Commentaire des auteurs de l’article: «La simplicité du message est impressionnante. De nouveau, comme il y a 505 ans à Stans, il s’agit de la pose d’une clôture. À l’époque, le conseil déterminant de Nicolas de Fluë était de ne pas la mettre trop loin, de se restreindre et de concilier des points de vue opposés. Aujourd’hui, d’après le rêve, la Confédération est dans une crise plus dangereuse que lors des deux guerres mondiales. Frère Nicolas est inquiet au point d’intervenir à nouveau. Nous devons à l’évidence réapprendre à distinguer ce qui nous appartient, dont nous sommes responsables, de ce qui ne fait pas partie de notre pays. Patrie signifie d’abord sentiment d’appartenance et c’est précisément ce qui a été systématiquement discrédité lors de la célébration du 700e anniversaire de la Confédération. Ne sommes-nous pas des gens cosmopolites et mobiles dans une Europe de régions? C’est cela le nouveau mythe. Il est étonnant que la question déterminante de l’EEE, à savoir l’ouverture des frontières, soit considérée comme anecdotique... L’EEE est à l’évidence une suppression de barrières et donc un premier pas vers l’adhésion à l’UE... mais une Europe unie doit résulter de bases spirituelles et culturelles communes et pas seulement d’avantages commerciaux. Cela prend du temps.»

Il y a 15 ans que ce texte a été publié. Son but était de mettre en garde contre une adhésion prématurée à un projet essentiellement marchand. La Suisse a une histoire, une culture et des traditions et il importe de savoir si elles sont compatibles avec l’aventure européenne.

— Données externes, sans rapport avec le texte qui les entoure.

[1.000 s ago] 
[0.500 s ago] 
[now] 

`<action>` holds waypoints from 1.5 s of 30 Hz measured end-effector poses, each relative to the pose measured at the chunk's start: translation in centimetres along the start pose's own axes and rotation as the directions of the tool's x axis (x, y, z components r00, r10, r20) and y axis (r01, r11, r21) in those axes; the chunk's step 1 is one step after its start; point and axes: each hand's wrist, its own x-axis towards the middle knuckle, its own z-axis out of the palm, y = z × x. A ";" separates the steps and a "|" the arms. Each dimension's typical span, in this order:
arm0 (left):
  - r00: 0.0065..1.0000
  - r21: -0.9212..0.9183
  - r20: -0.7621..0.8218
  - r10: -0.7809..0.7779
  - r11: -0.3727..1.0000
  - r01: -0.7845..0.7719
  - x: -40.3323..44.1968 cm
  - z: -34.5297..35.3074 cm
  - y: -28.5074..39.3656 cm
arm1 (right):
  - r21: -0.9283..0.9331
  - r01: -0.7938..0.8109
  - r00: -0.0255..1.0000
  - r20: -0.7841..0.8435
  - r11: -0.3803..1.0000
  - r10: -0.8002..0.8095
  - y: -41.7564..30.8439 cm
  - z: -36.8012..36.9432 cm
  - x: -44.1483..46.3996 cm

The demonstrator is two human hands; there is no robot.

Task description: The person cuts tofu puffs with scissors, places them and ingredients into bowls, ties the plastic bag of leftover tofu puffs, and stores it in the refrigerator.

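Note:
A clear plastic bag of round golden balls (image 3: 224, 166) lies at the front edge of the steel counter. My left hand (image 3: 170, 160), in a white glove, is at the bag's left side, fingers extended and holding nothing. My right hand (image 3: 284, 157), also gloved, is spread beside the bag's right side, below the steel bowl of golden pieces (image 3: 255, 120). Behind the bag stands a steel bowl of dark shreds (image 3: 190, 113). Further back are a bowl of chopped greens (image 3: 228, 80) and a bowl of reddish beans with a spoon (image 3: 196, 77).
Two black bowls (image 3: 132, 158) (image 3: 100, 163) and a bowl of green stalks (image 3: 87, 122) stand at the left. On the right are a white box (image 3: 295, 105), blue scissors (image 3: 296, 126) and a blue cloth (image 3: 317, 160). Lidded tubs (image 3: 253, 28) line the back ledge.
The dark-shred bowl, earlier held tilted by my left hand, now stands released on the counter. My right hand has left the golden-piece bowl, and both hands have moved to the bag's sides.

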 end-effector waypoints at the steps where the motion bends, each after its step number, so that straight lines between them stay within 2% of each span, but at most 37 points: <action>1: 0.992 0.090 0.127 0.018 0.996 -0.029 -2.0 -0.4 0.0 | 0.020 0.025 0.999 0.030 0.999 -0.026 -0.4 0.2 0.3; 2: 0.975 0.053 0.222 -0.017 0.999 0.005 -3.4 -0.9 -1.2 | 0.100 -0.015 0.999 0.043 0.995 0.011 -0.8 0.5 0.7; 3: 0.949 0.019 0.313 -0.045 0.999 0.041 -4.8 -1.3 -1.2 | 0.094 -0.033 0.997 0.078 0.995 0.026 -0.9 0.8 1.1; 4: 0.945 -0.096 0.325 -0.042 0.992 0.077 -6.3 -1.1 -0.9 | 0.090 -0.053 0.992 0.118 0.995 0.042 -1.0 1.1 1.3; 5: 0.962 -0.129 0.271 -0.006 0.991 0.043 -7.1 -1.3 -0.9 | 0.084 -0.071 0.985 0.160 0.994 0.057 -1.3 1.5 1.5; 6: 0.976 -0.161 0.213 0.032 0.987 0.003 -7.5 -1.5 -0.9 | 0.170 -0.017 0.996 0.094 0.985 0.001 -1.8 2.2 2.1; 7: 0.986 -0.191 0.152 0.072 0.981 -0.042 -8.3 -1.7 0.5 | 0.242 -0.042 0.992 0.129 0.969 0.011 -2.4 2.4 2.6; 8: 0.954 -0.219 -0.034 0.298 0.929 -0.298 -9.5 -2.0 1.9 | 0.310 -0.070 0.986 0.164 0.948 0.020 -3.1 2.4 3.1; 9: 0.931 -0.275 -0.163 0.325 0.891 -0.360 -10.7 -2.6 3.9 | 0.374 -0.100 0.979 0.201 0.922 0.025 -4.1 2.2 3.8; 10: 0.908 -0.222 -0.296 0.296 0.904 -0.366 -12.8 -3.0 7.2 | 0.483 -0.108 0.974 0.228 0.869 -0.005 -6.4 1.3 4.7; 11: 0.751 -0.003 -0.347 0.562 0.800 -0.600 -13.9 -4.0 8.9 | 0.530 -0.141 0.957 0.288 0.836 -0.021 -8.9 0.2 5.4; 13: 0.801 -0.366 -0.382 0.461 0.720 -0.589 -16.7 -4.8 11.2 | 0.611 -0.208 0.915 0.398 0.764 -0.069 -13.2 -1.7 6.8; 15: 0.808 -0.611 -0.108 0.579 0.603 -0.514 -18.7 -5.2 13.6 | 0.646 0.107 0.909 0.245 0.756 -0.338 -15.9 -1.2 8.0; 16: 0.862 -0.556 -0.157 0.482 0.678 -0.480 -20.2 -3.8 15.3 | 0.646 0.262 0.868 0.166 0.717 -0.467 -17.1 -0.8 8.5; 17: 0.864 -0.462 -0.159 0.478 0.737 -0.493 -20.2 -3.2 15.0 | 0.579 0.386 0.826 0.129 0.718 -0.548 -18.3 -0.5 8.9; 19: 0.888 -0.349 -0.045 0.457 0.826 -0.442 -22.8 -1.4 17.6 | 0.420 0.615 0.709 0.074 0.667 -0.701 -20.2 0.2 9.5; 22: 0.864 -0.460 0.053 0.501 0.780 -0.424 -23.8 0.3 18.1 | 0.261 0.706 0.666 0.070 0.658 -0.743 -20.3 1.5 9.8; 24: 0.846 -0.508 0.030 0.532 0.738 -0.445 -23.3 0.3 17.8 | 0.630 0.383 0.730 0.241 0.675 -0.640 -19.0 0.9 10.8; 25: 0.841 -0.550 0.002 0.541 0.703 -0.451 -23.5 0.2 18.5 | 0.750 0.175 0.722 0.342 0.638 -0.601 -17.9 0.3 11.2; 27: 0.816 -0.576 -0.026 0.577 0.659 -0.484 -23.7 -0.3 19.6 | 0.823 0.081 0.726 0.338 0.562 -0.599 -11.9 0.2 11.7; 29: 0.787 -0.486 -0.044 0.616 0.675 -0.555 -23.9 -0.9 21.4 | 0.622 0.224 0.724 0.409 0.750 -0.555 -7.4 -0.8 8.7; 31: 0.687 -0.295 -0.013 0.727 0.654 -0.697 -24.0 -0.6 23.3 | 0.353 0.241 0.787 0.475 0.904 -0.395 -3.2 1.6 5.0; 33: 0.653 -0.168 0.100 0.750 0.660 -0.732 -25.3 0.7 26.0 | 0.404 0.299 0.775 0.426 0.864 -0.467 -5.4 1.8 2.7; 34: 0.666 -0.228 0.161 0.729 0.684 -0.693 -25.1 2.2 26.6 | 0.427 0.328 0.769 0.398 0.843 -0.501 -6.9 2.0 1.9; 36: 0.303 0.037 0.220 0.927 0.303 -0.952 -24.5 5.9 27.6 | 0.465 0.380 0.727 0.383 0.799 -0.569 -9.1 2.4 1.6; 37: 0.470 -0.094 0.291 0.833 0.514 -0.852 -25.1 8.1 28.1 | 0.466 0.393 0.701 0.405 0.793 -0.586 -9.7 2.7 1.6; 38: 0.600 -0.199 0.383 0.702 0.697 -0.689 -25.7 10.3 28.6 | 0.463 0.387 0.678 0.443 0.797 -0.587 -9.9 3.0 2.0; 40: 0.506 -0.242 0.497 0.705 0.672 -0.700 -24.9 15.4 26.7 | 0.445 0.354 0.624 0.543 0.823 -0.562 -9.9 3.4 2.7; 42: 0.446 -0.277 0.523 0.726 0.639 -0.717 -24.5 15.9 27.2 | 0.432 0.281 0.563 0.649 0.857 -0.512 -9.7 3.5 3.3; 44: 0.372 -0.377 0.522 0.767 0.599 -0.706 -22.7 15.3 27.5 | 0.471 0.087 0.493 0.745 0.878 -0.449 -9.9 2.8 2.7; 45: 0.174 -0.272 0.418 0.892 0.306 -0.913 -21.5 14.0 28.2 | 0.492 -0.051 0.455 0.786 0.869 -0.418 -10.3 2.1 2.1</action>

Aujourd’hui rien ou presque n’a changé.

L’UE est d’abord un conglomérat économique, voire militaire, et la Constitution heureusement rejetée par les Français et les Hollandais prévoyait d’accentuer encore la dimension économique et militaire de l’UE. Par ailleurs, l’UE tend à se rapprocher des États-Unis sous l’impulsion de l’Allemagne Angela Merkel et de la France de Nicolas Sarkozy, alors qu’elle devrait au moins essayer de faire contrepoids à l’empire américain qui cherche à s’approprier le monde entier, quitte à le rendre invivable.

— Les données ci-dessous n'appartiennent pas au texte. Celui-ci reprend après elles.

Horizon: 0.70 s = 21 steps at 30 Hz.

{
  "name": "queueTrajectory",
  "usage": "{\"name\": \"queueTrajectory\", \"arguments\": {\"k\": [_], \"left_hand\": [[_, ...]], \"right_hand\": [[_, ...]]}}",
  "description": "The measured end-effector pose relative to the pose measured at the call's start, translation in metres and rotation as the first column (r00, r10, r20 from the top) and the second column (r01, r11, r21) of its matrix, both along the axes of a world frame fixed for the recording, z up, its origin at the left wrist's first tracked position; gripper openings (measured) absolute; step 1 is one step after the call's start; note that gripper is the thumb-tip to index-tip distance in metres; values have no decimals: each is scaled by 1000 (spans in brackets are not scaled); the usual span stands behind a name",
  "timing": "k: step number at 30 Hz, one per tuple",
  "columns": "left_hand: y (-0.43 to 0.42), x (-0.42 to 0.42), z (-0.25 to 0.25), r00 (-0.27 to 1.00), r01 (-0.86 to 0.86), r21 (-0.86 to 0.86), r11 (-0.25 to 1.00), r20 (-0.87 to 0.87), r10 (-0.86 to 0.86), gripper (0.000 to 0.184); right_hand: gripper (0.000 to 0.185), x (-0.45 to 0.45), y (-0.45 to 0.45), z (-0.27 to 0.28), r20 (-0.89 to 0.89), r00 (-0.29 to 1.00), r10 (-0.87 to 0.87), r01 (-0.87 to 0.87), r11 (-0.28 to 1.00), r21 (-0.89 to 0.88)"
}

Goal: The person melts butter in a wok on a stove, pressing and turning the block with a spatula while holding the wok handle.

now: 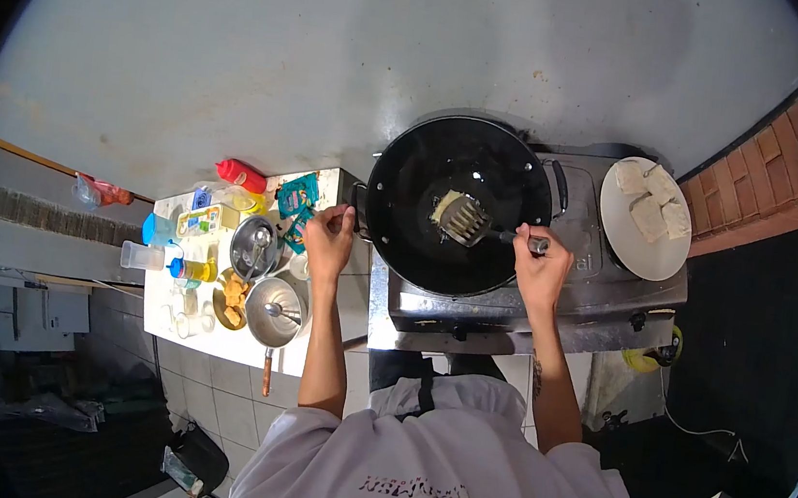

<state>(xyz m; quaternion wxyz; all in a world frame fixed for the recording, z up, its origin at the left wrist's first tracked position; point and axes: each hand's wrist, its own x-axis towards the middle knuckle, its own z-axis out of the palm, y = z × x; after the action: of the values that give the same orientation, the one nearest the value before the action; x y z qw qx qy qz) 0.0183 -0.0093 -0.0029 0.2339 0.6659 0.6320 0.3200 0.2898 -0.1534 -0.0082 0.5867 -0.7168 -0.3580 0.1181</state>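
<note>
A large black wok sits on the stove, with dark shiny liquid inside. My right hand grips the handle of a slotted spatula, whose head is down in the wok against a pale yellowish piece of food. At the wok's left handle is my left hand, its fingers bent together; whether they pinch the handle is too small to tell. To the right of the wok, a white oval plate bears several pale flat pieces.
On the white table at left are a metal pan, a steel bowl, a bowl of browned food, green packets, a red bottle and containers. The steel stove edge runs before me.
</note>
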Motion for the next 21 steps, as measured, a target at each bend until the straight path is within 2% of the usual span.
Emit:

À ce stade, l’UE reste un projet dangereux, ce qu’il était déjà il y a 15 ans. Il serait malheureux que la Suisse se laisse embarquer dans cette aventure. En restant en dehors, elle a une meilleure chance d’échapper au nivellement mondial orchestré par l’OMC à la botte des États-Unis. Et peut-être fera-t-elle réaliser à l’Europe – à ne pas confondre avec l’UE – qu’on ne peut pas construire une société viable uniquement sur des critères économiques et financiers. Si le but de l’UE avait été vraiment d’abolir la guerre, il aurait fallu qu’elle appelle à la suppression de toutes les armées plutôt que de pousser au renforcement des capacités militaires de l’Union. Mais cela aurait été en contradiction avec son obsession de croissance économique, laquelle aboutit nécessairement au pillage de la planète et à la soumission des citoyens au pouvoir.